=== Problem to solve ===
Take each line in the entries below that holds "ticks" and show it.

━━━━━ Data for review

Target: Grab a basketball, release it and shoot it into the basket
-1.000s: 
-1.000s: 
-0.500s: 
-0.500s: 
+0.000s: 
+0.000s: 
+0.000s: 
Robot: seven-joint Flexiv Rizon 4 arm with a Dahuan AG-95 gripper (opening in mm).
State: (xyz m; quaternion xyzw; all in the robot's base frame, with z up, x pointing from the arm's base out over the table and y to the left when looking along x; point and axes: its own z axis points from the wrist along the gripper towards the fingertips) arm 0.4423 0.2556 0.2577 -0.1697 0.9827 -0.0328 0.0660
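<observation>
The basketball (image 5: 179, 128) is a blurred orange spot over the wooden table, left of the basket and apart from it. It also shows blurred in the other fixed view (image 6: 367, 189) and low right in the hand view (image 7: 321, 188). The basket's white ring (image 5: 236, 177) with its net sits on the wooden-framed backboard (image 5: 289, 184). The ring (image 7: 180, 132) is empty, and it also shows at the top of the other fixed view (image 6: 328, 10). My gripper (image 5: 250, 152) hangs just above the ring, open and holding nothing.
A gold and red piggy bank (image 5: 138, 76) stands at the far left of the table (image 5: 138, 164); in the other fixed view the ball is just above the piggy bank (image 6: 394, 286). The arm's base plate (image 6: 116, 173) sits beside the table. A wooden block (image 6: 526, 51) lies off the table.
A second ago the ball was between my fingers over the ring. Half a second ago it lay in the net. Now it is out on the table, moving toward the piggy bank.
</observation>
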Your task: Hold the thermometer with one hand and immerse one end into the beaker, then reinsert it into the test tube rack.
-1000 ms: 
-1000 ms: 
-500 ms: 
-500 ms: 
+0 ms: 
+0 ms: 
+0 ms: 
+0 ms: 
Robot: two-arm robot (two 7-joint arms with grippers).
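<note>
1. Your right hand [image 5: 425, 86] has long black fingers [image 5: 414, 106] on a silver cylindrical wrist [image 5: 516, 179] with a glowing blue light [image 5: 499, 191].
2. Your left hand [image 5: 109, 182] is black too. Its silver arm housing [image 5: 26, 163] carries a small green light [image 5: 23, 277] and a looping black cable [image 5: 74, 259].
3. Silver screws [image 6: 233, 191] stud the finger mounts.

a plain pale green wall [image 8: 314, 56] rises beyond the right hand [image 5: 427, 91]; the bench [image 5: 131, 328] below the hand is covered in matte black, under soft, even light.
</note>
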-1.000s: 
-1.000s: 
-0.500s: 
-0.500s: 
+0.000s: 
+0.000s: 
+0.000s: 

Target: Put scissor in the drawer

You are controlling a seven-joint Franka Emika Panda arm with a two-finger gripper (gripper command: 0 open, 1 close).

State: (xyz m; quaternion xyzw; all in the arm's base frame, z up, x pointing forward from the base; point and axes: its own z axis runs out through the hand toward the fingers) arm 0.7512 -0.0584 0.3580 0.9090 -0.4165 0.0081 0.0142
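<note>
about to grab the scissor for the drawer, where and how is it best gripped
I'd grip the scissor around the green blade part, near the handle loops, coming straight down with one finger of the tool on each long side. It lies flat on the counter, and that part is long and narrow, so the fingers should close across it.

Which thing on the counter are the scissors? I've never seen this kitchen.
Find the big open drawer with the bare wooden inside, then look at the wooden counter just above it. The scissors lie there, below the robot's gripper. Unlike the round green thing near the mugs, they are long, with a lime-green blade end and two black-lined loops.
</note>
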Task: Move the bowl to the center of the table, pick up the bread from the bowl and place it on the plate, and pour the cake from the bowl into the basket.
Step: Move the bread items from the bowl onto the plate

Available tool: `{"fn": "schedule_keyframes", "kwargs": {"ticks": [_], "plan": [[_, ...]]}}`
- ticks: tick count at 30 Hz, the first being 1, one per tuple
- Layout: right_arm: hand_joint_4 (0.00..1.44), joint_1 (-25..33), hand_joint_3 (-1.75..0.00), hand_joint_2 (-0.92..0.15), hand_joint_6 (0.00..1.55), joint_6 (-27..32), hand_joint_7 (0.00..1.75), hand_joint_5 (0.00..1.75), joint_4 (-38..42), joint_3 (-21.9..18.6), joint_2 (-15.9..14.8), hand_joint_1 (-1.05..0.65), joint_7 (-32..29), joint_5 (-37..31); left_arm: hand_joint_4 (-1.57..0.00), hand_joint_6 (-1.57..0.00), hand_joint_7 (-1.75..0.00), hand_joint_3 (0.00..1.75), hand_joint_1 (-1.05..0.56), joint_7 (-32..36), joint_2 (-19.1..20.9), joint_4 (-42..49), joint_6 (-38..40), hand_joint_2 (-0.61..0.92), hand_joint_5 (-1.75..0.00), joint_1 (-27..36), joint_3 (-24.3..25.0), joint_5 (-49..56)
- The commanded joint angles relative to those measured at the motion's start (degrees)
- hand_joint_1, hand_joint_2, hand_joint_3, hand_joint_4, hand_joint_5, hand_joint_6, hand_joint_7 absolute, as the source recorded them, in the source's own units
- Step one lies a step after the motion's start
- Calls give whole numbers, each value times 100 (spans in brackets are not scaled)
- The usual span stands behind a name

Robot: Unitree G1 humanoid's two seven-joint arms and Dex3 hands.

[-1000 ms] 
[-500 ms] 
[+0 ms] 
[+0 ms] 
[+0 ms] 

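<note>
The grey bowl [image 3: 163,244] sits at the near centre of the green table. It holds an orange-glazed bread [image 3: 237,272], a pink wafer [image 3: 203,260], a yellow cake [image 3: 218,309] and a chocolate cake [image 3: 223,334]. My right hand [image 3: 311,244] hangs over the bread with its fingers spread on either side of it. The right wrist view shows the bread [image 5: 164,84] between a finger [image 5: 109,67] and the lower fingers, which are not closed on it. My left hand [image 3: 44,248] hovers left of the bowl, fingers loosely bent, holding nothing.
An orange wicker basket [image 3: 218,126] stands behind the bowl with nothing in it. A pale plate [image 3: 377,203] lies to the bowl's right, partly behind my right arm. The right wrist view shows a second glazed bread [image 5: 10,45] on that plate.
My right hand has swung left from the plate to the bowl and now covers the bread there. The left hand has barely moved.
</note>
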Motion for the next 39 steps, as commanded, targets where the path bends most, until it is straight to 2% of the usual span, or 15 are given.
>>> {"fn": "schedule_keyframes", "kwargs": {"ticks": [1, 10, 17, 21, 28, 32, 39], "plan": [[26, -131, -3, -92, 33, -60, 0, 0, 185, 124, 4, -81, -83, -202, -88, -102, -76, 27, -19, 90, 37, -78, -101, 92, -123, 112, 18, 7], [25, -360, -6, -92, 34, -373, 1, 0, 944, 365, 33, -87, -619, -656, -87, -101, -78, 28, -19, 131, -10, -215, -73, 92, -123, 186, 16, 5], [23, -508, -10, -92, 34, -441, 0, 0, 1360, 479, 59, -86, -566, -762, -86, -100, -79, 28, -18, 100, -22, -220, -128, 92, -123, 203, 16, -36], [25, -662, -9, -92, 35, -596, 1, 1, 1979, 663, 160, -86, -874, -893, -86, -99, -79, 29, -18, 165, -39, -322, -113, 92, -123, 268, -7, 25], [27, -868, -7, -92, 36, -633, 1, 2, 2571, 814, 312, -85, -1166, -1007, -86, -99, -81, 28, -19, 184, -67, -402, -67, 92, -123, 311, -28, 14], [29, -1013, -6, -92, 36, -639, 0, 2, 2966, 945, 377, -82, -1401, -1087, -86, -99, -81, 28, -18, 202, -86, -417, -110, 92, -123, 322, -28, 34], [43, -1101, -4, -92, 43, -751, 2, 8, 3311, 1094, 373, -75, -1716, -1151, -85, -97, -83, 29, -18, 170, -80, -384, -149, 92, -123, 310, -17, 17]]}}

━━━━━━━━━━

=== Response box ===
Available tool: `{"fn": "schedule_keyframes", "kwargs": {"ticks": [_], "plan": [[_, ...]]}}`
- ticks: tick count at 30 Hz, the first being 1, one per tuple
>>> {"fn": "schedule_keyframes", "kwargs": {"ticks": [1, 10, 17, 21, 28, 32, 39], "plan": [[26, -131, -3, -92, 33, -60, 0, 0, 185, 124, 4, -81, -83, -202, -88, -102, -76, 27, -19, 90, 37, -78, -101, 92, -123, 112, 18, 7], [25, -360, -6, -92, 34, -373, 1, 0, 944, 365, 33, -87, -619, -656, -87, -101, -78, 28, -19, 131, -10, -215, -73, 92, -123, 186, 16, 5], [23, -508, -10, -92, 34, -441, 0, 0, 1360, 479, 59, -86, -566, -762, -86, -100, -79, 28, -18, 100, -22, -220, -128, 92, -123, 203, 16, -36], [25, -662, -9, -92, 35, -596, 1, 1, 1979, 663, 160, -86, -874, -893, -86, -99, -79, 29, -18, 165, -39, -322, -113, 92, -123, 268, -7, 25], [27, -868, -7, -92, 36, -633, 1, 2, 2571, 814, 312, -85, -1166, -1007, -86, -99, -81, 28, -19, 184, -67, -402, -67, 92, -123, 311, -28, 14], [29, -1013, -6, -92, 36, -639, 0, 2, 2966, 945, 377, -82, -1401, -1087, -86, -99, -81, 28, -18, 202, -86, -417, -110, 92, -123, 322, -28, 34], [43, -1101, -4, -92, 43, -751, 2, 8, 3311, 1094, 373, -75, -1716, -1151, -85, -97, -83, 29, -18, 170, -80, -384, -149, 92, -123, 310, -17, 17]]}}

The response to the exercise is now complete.